Leaders recognize the need for employee development; however, this is not a blank cheque to do what you want.

eLearning and learning practitioners must start presenting clear business cases within the context of one of these 3 leadership perspectives. Leaders expect business justification why they should accept, let alone implement, an initiative. They must assess competing internal business choices and how they use scarce resources to achieving organizational.

One concept practitioners believe gives them an advantage among competitive internal choices is applying “return on investment” or ROI. Learning practitioners irresponsibly toss around the term ROI without with little regard as to the complexity surrounding its proper use. By inappropriately applying ROI undermines learning’s existing fragile credibility.

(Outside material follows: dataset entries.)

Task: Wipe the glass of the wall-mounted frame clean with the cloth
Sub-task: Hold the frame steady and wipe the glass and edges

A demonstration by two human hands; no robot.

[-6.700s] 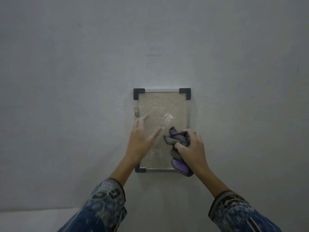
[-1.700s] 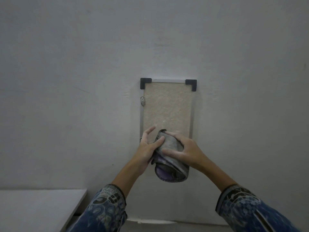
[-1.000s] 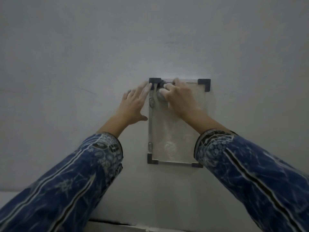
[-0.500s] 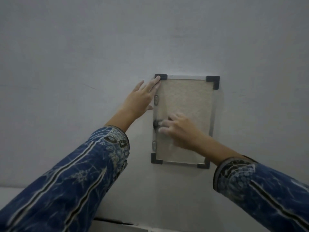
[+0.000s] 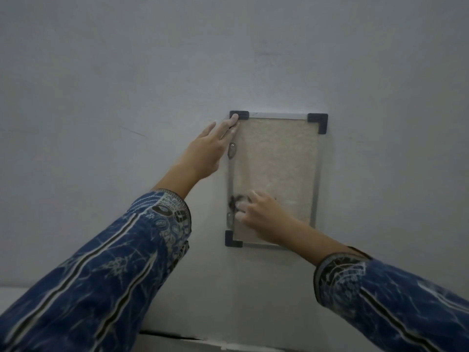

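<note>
Tall rectangular silver-edged frame [image 5: 317, 174] w/ black corner caps hangs on pale grey wall [image 5: 127, 72], beige panel behind its glass. Left hand [image 5: 206, 152] lies flat & open, fingertips at top-left cap. Right hand [image 5: 264, 214] presses bunched dark cloth [image 5: 234, 200] onto lower-left glass, cloth mostly hidden under fingers.

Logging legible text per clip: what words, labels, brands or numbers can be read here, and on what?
None can be read. The frame, its glass, the cloth under the right hand, the left hand and the wall show no writing; the sleeves carry only pattern.
</note>
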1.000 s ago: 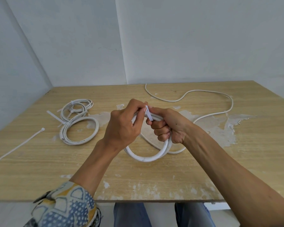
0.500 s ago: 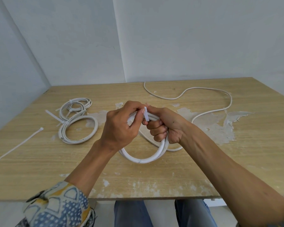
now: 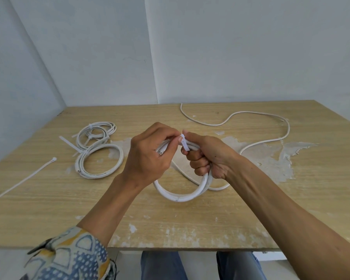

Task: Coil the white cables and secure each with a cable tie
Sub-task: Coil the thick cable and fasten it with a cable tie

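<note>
The person sits at a pale wooden table (image 3: 49, 219) and holds both hands above it, close together. The right hand (image 3: 208, 156) is clenched around one coil of thick white cable (image 3: 178, 196), with the fingers curled fully round the strands. The lower loop of the coil hangs below these fingers and touches the table. The left hand (image 3: 148, 156) has its fingers bent, and thumb and forefinger pinch a white plastic cable tie (image 3: 184, 142) which wraps over the top of the coil, just between the fingertips of the two hands. One cut end of the cable shows under the left fingers. I count three more cables. One long thin white cable (image 3: 251, 113) lies loose beyond the right fingers and passes under the held coil. Two finished coils lie well apart to the left of the left fingers: a small coil of thin white cable (image 3: 98, 126) farther away and a larger coil of thick white cable (image 3: 101, 174) nearer, touching each other. A flat white strip (image 3: 69, 143) sticks out beside them. One straight loose white cable tie (image 3: 26, 177) lies even farther left. A patterned sleeve (image 3: 73, 257) covers the left forearm.
</note>
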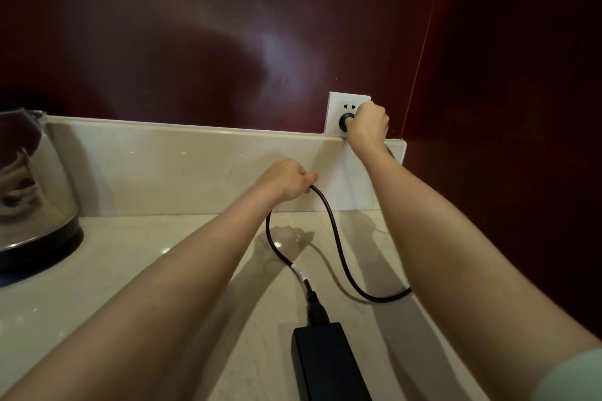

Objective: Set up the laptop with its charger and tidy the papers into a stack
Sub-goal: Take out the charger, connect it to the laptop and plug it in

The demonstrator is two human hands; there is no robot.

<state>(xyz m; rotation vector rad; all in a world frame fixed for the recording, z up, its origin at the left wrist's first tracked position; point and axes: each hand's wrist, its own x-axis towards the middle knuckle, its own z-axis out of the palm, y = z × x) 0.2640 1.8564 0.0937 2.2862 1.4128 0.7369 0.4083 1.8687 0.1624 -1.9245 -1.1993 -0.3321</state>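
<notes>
Charger plug held at the wall socket.
On the counter a kettle stands far left and the brick lies near the front; its cable loops up through the gripping left hand, while the right hand, well apart, pinches the plug.

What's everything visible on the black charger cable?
The black cable is round, smooth, rubbery-looking and slack. It leaves the power brick on the counter through a moulded connector, carries a small white label and loops up into the left hand, which grips it. It then sags back to the counter and passes under the right forearm. Its round plug sits at the wall socket, held by the right hand.
</notes>
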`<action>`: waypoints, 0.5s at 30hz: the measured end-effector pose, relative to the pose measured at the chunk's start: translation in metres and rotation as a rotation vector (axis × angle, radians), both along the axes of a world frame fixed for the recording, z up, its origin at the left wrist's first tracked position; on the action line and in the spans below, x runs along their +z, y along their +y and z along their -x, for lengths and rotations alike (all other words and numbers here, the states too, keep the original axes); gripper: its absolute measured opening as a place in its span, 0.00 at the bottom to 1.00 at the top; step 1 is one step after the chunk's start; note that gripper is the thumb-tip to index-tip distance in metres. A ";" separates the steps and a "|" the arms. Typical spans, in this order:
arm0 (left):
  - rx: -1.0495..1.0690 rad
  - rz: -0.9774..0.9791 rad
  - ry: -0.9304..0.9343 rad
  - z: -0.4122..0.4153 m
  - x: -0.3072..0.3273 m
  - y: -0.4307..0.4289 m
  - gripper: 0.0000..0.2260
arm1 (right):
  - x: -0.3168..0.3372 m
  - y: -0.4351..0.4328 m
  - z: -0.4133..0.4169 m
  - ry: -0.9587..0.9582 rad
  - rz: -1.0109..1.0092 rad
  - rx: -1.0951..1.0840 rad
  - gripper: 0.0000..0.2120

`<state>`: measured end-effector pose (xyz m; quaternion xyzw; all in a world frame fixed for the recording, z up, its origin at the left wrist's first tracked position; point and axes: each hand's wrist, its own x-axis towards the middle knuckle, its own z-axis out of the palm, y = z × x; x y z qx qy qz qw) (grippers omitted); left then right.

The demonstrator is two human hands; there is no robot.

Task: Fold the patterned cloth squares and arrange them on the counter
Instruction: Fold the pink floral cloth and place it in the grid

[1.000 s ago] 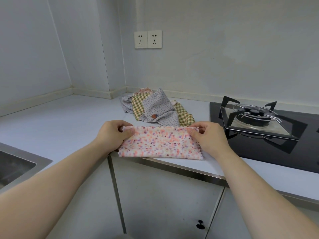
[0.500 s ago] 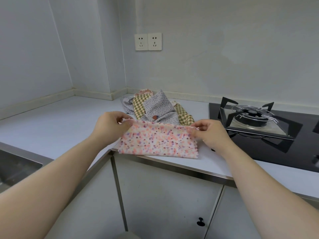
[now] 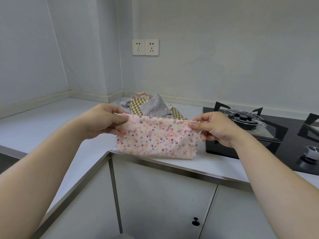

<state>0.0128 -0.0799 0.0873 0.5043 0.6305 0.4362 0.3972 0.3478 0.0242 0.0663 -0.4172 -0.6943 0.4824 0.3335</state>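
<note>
A folded pink cloth with small coloured dots (image 3: 157,138) hangs above the counter's front edge. My left hand (image 3: 105,120) pinches its top left corner, and my right hand (image 3: 214,129) pinches its top right corner. The cloth's lower edge hangs just over the white counter (image 3: 51,121). Behind it, near the wall, lies a loose pile of other cloths (image 3: 150,106): a grey dotted one, a green checked one and a pink one, partly hidden by the held cloth.
A black gas hob with a burner grate (image 3: 248,118) occupies the counter on the right. A sink edge (image 3: 6,156) shows at the far left. Cabinet doors with a black knob (image 3: 195,221) are below. Two wall sockets (image 3: 145,47) sit above the pile.
Both hands have lifted the pink cloth off the counter; it lay flat a second ago and now hangs from its top corners.
</note>
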 end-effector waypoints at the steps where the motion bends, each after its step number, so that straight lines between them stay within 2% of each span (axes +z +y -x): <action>1: -0.019 0.014 -0.033 0.000 0.001 -0.001 0.10 | 0.000 0.000 -0.001 -0.001 0.016 0.004 0.21; 6: -0.122 0.122 0.028 0.000 0.005 -0.005 0.11 | 0.006 -0.004 -0.002 -0.041 0.081 0.066 0.19; 8: -0.068 0.019 0.018 -0.003 0.002 -0.001 0.10 | 0.010 -0.004 0.002 -0.008 0.057 0.046 0.17; 11: 0.072 -0.243 -0.089 -0.008 -0.006 0.007 0.10 | 0.006 -0.004 0.009 0.115 -0.179 -0.081 0.10; 13: 0.071 -0.312 -0.109 -0.008 -0.017 0.012 0.11 | -0.004 -0.004 0.008 0.056 -0.384 -0.173 0.05; 15: 0.044 -0.275 0.026 -0.009 -0.033 0.016 0.14 | -0.016 -0.005 0.005 -0.071 -0.456 -0.186 0.05</action>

You’ll get the ‘eye roll’ if you attempt to convince leaders, with formal business educations, that “training ROI” is valid measure.

Doing so essentially violates core financial and accounting guidelines and concepts.

Leader support begins with building a business case for your learning initiative. First differentiate between training “expenses” and learning “investments”. Don’t waste your time attempting to validate ‘necessary’ training efforts (point one above). Leaders rarely measure effectiveness for these expenses. Evaluate substantive learning efforts when training is a component of a major business initiative or you require a significant tangible investment.

Next, identify key performance expectations. This is simple since operational leaders, your primary clients, know their performance objectives. Here’s a secret, operational leaders are less concerned about the cost of the initiative if you can relieve their performance pain. Honestly, leaders really don’t care how you improve employee performance. What they expect is that your learning effort correlates and contributes to improving employees performance to achieve specific business objectives.

Finally, leaders expect internal activities, like learning, to be financially accountable. Here’s a hint: Υour leaders don’t use ROI for intangible activities. Leaders differentiate between investments and expenses and consider training ‘activities’ an expense, not an investment. What your leaders are actually asking is to demonstrate effectiveness for the resources used. Doing so helps you to build a more credible business case for learning initiatives.

Too often practitioners erroneously argue that learning is an investment since it contributes to long-term growth. The challenge is that because learning is an intangible contribution there is no way to prove that this ‘investment’ tangibly contributes to long-term growth. Although your learning efforts may make a difference, leaders are unable to quantify this difference and must respect fundamental accounting and financial guidelines.

Here’s a typical example of how leaders financially measure training. Lets say you propose a multi-year blended learning initiative involving an eLearning component. Your leaders will account and measure the tangible components (learning technology, Learning Management System) as an investment using specific financial calculation (e.g. net present value, payback, etc.). But they will financially account (not measure) the actual training activity as an expense.

Before deciding to apply any type of evaluation methodology, think through how your leaders perceive your learning proposal’s business case. You’re not their only choice. Leaders are regularly “pitched” many internal business initiatives and select the ones that provide the best opportunity to achieving organizational objectives. These initiatives build clear business cases that compete with your offering. If you don’t step up you’ll diminish leadership support and further undermine your credibility. Become business savvy and see your role flourish.